This is another one of those questions along the lines of “if you’re driving at the speed of light, and you turn on the headlights…”
Let’s say, hypothetically, an object is flying between a source of light (sun?) and, say, the earth… and that object is flying at 3/4 the speed of light… and it’s closer to the sun than to the earth…
What happens to its shadow? Is it moving at more than the speed of light? I know it’s basically the same idea as that scissors post I saw earlier, but I just wanted some opinions…
Glenoled
I think you may need to specify… it’s shadow as cast by which light source? The sun? Something else? (Sounds stupid on my part, but consider all the cases)
the shadow from the sun, cast upon the earth.
the shadow would be sent forward at the speed of light, and would seem the same to all observing the shadow’s motion (this assumes there is some way of observing the shadow, such as a series of walls made from all-but-a-fraction transparent paper) and would be apperently moving, to the shadow-caster, at slightly under one fourth of the speed of light, slowing down marginally as the shadow streaked away (due to response time limitations; when the shadow is ten seconds away, it is going to take 7.5 seconds for you to realize where it is).

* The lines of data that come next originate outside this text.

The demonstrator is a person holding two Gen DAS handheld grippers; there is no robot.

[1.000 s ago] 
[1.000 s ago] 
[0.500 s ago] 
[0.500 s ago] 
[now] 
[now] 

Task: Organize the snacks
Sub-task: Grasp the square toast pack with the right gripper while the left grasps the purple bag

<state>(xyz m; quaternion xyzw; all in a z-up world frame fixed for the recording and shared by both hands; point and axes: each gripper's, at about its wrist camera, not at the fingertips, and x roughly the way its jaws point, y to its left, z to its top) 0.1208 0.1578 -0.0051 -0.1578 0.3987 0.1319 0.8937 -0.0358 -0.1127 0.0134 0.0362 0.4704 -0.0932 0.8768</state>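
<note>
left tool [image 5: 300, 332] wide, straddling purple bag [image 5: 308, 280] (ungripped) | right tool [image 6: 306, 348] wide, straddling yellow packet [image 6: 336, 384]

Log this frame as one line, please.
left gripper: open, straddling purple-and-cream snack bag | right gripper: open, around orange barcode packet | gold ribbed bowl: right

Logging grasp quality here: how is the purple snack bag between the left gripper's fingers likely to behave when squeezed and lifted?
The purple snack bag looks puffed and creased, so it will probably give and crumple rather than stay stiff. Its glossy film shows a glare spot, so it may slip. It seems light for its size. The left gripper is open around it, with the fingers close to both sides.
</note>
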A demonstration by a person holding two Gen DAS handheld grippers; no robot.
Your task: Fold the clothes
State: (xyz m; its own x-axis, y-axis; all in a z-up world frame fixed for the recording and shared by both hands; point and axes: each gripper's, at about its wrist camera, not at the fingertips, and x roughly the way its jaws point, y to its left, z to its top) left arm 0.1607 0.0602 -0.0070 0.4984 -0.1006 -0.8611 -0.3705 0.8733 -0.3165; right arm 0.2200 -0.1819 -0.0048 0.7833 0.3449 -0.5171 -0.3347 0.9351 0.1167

{that was a long sentence!}
If you’re asking if a shadow can travel across the surface of the Earth at faster than the speed of light, then yeah. So, this is different than the scissors paradox, in which the answer is no. The shadow thing doesn’t violate Relativity or anything like that.
Another way that it’s proposed is to look at it like this. Suppose you’re in the center of a circular room that’s two light-seconds in circumference and you shine a light on one wall. You spin the light source around once a second. The light on the wall is then moving at twice the speed of light, even though your flashlight or laser or whatever is moving relatively slowly, and the walls aren’t moving at all.
But nothing can travel faster than light, right? Well, the spot of light on the wall isn’t really a thing, because the photons that make it up one instant are not the same photons that make it up the next instant.
In the same way, a shadow is not a thing. This is going to sound really dumb, but the photons that do not make up a shadow at one instant are not the same photons that do not make it up the next instant, so nothing is really moving faster than light in your example.
Another question… if an object is moving at the speed of light, directly away from a light source, does it cast a shadow on itself?